These are some of the books we have our eye on in July. The first two were actually released in late June, but we missed them in last month's list, and wanted to make sure you didn't miss them, as well.

The Evolution of Money by David Orrell & Roman Chlupatý, Columbia University Press

The Evolution of Money illuminates money's elastic nature, focusing on the tension between currency's real and abstract properties and advancing a vital theory of money. From ancient Mesopotamia to the digital era, The Evolution of Money helps us visualize and strategize money's next, transformative role.

The sharing economy's unique customer to company exchange is possible because of the evolution of money. These transactions haven't always been as fluid as they are today, but they are likely to become even more so in the future. It is therefore critical that we learn to appreciate money's elastic nature as deeply as do Uber, Airbnb, Kickstarter, and other leading innovators, and that we better comprehend money's transition from hard currencies to cryptocurrencies, such as Bitcoin, to access their cooperative potential.
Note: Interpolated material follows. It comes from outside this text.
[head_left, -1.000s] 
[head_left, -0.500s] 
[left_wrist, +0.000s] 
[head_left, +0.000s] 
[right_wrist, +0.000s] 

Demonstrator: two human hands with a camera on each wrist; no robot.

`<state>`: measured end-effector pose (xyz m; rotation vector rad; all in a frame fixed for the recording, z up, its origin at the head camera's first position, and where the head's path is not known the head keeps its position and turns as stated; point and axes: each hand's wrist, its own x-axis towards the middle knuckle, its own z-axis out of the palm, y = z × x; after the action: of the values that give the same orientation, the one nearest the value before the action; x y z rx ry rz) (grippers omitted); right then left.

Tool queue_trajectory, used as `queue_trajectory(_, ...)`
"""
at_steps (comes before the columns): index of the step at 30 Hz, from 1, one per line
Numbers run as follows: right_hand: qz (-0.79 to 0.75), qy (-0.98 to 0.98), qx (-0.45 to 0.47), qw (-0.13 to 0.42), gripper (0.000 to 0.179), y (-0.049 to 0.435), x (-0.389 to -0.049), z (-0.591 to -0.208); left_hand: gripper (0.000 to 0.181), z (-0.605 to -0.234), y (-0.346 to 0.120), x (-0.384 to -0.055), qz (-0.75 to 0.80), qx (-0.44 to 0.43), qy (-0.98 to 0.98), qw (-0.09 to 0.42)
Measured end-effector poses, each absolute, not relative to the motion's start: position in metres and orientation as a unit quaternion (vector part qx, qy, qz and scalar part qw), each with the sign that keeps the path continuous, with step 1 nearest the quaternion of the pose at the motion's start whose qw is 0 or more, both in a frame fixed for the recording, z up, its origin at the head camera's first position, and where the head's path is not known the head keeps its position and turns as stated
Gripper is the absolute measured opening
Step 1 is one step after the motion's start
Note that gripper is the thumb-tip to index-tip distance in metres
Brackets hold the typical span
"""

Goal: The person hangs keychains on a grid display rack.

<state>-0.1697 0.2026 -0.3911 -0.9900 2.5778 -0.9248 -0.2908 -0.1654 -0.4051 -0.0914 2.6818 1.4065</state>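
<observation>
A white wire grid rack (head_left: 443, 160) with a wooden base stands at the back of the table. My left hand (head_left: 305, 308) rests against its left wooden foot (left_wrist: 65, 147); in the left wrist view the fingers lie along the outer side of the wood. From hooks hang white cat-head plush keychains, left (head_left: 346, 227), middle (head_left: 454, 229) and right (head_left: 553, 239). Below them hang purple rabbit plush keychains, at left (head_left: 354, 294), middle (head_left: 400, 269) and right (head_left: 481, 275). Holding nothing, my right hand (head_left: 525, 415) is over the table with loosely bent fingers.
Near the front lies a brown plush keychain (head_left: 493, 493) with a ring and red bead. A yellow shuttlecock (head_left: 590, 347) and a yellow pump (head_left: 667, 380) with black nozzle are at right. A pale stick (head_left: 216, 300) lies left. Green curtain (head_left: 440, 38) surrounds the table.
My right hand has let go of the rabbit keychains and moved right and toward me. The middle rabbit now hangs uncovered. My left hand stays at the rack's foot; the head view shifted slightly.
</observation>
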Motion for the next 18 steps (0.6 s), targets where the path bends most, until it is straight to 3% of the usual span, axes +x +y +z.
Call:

The Evolution of Money illuminates this fascinating reality, focusing on the tension between currency's real and abstract properties and advancing a vital theory of money rooted in this dual exchange. It begins with the debt tablets of ancient Mesopotamia and follows with the development of coin money in early Greece and Rome, gold-backed currencies in medieval Europe, and monetary economics in Victorian England. The book concludes in the digital era, with the cryptocurrencies and service providers that are making the most of money's virtual aspects and that suggest a tectonic shift within the relevant power structures. By building this organic timeline, The Evolution of Money helps us visualize and strategize money's next, transformative role.
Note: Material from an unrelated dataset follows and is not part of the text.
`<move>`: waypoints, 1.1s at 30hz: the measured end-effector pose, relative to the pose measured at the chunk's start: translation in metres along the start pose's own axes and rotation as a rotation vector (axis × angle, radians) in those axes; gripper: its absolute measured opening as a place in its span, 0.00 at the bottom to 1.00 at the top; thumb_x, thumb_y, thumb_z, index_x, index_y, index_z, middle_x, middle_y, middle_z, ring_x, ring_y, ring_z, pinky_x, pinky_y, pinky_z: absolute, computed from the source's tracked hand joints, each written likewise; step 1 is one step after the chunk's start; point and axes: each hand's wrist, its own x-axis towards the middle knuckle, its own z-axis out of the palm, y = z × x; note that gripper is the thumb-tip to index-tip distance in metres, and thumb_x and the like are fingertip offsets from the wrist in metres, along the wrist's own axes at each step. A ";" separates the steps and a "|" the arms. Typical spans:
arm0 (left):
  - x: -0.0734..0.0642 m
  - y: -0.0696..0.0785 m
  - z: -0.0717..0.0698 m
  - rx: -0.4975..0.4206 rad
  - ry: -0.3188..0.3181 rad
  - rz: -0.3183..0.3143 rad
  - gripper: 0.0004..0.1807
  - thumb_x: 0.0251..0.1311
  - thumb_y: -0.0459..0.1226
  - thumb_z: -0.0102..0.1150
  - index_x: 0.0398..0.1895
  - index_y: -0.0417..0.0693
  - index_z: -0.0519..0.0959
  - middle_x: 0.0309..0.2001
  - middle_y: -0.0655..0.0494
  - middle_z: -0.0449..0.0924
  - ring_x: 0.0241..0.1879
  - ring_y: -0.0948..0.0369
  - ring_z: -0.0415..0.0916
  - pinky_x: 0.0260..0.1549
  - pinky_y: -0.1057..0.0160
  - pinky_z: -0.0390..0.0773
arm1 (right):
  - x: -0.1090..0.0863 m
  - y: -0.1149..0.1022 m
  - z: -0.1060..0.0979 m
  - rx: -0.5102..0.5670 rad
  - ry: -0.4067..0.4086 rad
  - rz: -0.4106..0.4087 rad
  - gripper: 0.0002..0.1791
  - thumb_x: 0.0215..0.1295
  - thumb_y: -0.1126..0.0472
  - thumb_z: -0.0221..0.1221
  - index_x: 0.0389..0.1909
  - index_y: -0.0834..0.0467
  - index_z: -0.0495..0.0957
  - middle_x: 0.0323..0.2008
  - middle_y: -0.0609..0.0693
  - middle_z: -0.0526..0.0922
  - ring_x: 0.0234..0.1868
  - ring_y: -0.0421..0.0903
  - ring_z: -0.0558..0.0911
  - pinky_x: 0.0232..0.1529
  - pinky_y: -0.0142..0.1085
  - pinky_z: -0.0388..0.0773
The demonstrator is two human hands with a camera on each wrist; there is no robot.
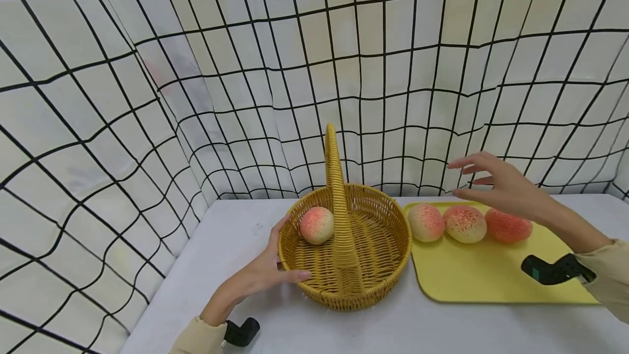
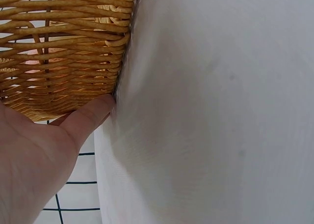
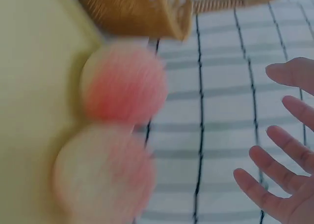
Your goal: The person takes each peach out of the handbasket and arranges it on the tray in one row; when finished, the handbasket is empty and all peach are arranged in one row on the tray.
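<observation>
A wicker basket (image 1: 383,283) with a tall arched handle stands on the white table, one pink-and-cream peach (image 1: 316,225) inside it on the left. My left hand (image 1: 267,261) holds the basket's left side, the thumb lying at the front rim. From the left wrist view, a fingertip (image 2: 103,104) rests low against the woven wall, close to the tabletop. Above the back of a yellow tray (image 1: 472,283) hovers my right hand (image 1: 506,187), fingers spread and holding nothing. Below it three more peaches (image 1: 464,224) sit in a row on the tray, the rightmost partly covered by the hand.
Right beside the basket lies the tray, its left edge close to the basket's rim. A white wall covered with black netting (image 1: 363,97) rises behind the table and along the left. Black wrist devices (image 1: 555,269) are worn at both sleeves.
</observation>
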 end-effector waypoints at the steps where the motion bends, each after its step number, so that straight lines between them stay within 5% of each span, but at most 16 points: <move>1: 0.000 0.000 0.000 -0.001 0.000 0.001 0.73 0.53 0.55 0.78 0.85 0.59 0.28 0.84 0.36 0.36 0.81 0.39 0.41 0.75 0.33 0.49 | 0.007 -0.012 0.004 0.021 -0.004 -0.030 0.25 0.64 0.64 0.73 0.62 0.58 0.79 0.58 0.55 0.79 0.57 0.58 0.80 0.50 0.46 0.84; 8: -0.001 -0.001 -0.001 0.004 0.009 -0.013 0.73 0.53 0.56 0.78 0.85 0.61 0.28 0.84 0.39 0.36 0.82 0.40 0.41 0.74 0.32 0.48 | 0.055 -0.087 0.043 0.171 -0.126 -0.156 0.23 0.66 0.64 0.72 0.61 0.59 0.80 0.56 0.53 0.80 0.58 0.55 0.81 0.54 0.53 0.83; 14: -0.002 0.000 -0.002 0.010 0.004 -0.003 0.72 0.54 0.55 0.78 0.85 0.61 0.28 0.84 0.39 0.38 0.82 0.41 0.43 0.75 0.33 0.49 | 0.089 -0.121 0.090 0.265 -0.277 -0.258 0.22 0.64 0.68 0.71 0.59 0.62 0.82 0.56 0.56 0.79 0.59 0.56 0.80 0.55 0.49 0.84; 22: -0.003 -0.002 0.002 0.004 -0.004 0.002 0.72 0.54 0.56 0.77 0.85 0.62 0.28 0.84 0.42 0.39 0.82 0.43 0.44 0.74 0.33 0.51 | 0.109 -0.123 0.145 0.329 -0.423 -0.382 0.21 0.68 0.62 0.69 0.59 0.66 0.81 0.57 0.60 0.82 0.60 0.58 0.81 0.59 0.48 0.79; 33: -0.002 0.001 0.000 0.032 0.003 0.000 0.71 0.55 0.55 0.77 0.85 0.60 0.29 0.84 0.41 0.38 0.82 0.42 0.42 0.74 0.33 0.50 | 0.117 -0.109 0.171 0.282 -0.508 -0.413 0.23 0.67 0.59 0.69 0.60 0.62 0.82 0.59 0.56 0.81 0.64 0.54 0.77 0.66 0.49 0.73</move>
Chaos Monkeys: Obscene Fortune and Random Failure in Silicon Valley by Antonio Garcia Martinez, Harper

Liar’s Poker meets The Social Network in an irreverent exposé of life inside the tech bubble, from industry provocateur Antonio García Martínez, a former Twitter advisor, Facebook product manager and startup founder/CEO.

The reality is, Silicon Valley capitalism is very simple:

Investors are people with more money than time.
Employees are people with more time than money.
Entrepreneurs are the seductive go-between.
Marketing is like sex: only losers pay for it.
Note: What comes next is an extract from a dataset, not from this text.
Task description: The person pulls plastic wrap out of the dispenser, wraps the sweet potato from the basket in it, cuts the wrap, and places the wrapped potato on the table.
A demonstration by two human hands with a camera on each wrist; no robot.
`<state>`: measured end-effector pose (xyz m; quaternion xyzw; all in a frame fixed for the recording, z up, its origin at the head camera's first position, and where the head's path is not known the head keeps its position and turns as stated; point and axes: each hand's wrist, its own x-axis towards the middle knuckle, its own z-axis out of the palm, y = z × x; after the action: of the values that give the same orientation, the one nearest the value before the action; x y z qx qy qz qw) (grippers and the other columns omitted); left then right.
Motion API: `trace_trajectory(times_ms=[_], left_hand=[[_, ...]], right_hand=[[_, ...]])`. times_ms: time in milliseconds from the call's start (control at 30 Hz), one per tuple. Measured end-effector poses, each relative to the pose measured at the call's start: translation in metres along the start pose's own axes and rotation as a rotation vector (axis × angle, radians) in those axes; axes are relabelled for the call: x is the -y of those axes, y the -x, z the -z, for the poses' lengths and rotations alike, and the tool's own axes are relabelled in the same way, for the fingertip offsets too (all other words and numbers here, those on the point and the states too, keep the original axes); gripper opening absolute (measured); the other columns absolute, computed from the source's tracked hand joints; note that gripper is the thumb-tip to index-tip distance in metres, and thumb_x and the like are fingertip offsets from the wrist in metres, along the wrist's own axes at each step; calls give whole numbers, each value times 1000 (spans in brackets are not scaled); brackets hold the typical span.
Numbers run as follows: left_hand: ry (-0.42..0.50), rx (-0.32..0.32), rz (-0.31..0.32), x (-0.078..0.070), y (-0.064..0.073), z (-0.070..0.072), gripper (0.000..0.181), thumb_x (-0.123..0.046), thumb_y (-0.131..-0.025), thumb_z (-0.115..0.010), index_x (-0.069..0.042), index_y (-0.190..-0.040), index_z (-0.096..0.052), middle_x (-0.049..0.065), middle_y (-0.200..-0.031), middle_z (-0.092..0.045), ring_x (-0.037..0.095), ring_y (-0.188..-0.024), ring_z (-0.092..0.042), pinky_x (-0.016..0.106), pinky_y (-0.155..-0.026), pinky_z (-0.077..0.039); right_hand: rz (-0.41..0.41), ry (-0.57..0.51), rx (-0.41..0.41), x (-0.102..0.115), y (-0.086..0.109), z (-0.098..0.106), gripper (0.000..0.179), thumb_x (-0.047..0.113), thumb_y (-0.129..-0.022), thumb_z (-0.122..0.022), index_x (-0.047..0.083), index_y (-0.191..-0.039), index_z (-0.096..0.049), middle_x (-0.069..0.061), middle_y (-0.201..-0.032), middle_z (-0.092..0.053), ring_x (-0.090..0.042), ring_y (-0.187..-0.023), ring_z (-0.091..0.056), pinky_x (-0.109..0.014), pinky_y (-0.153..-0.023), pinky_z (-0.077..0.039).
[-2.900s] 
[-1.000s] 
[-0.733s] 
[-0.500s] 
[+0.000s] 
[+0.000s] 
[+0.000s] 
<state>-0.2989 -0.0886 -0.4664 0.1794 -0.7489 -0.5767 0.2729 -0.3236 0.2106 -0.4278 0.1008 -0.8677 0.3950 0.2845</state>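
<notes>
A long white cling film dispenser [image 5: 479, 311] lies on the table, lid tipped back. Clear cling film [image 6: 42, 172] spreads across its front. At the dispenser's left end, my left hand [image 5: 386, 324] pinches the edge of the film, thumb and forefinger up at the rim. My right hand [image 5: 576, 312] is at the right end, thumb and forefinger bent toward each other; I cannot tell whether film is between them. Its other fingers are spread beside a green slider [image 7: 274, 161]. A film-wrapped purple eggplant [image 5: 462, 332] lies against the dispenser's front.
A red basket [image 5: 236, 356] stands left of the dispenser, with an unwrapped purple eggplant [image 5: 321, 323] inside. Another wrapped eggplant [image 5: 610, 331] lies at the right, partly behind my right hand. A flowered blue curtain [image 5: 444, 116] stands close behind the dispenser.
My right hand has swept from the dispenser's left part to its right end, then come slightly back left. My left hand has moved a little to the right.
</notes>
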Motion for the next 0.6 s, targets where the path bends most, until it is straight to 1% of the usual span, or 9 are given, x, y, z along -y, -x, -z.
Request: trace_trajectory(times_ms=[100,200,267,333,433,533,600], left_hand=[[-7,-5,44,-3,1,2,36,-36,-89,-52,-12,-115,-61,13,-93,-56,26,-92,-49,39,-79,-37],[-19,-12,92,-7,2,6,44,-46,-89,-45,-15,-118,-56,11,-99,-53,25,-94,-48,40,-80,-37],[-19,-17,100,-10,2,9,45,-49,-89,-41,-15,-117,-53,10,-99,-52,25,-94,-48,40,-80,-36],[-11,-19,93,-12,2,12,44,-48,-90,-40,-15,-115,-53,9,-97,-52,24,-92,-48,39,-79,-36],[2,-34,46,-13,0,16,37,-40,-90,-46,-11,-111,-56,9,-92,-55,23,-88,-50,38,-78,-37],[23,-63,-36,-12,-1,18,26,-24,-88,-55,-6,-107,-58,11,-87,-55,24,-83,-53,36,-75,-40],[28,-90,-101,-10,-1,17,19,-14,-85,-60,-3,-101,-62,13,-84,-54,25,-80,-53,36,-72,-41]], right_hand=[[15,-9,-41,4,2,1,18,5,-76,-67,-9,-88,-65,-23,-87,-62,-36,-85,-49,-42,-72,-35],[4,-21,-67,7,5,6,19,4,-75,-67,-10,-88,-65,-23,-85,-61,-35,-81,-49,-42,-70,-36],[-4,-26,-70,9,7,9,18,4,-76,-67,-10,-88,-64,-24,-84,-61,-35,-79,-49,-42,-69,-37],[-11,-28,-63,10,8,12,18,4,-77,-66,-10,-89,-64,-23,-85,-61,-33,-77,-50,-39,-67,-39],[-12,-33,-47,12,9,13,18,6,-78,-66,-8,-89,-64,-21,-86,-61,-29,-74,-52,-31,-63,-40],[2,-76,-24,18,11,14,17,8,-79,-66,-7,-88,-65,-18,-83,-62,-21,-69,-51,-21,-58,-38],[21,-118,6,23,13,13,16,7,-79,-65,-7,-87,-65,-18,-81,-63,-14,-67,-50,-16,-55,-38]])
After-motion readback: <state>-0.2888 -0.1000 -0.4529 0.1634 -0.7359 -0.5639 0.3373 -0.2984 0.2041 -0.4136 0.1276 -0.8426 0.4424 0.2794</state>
Imagine a chimpanzee rampaging through a datacenter powering everything from Google to Facebook. Infrastructure engineers use a software version of this “chaos monkey” to test online services’ robustness—their ability to survive random failure and correct mistakes before they actually occur. Tech entrepreneurs are society’s chaos monkeys, disruptors testing and transforming every aspect of our lives, from transportation (Uber) and lodging (AirBnB) to television (Netflix) and dating (Tinder). One of Silicon Valley’s most audacious chaos monkeys is Antonio García Martínez.

After stints on Wall Street and as CEO of his own startup, García Martínez joined Facebook’s nascent advertising team, turning its users’ data into profit for COO Sheryl Sandberg and chairman and CEO Mark “Zuck” Zuckerberg. Forced out in the wake of an internal product war over the future of the company’s monetization strategy, García Martínez eventually landed at rival Twitter. He also fathered two children with a woman he barely knew, committed lewd acts and brewed illegal beer on the Facebook campus (accidentally flooding Zuckerberg’s desk), lived on a sailboat, raced sport cars on the 101, and enthusiastically pursued the life of an overpaid Silicon Valley wastrel.

Now, this gleeful contrarian unravels the chaotic evolution of social media and online marketing and reveals how it is invading our lives and shaping our future. Weighing in on everything from startups and credit derivatives to Big Brother and data tracking, social media monetization and digital “privacy,” García Martínez shares his scathing observations and outrageous antics, taking us on a humorous, subversive tour of the fascinatingly insular tech industry. Chaos Monkeys lays bare the hijinks, trade secrets, and power plays of the visionaries, grunts, sociopaths, opportunists, accidental tourists, and money cowboys who are revolutionizing our world. The question is, will we survive?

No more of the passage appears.